### EXERCISE
Whenever a line of the material contains the string "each", it should be copied.

BEGIN SUPPLIED DATA

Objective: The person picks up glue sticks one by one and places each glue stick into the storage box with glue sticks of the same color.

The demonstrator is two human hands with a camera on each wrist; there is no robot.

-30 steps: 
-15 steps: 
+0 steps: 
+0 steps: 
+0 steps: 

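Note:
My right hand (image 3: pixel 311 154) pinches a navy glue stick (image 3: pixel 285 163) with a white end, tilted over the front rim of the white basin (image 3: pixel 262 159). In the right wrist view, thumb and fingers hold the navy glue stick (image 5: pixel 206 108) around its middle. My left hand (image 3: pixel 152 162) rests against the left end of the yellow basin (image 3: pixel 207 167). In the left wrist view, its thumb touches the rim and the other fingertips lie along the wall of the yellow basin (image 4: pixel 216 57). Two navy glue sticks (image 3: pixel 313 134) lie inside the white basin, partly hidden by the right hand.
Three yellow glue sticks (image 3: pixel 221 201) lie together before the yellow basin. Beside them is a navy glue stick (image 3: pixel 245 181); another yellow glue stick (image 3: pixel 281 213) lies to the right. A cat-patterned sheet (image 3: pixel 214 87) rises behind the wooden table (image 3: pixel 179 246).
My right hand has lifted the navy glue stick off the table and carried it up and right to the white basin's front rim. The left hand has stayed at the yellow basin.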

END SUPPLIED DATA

### RESPONSE AREA
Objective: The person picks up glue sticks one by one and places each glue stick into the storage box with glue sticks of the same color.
The demonstrator is two human hands with a camera on each wrist; there is no robot.

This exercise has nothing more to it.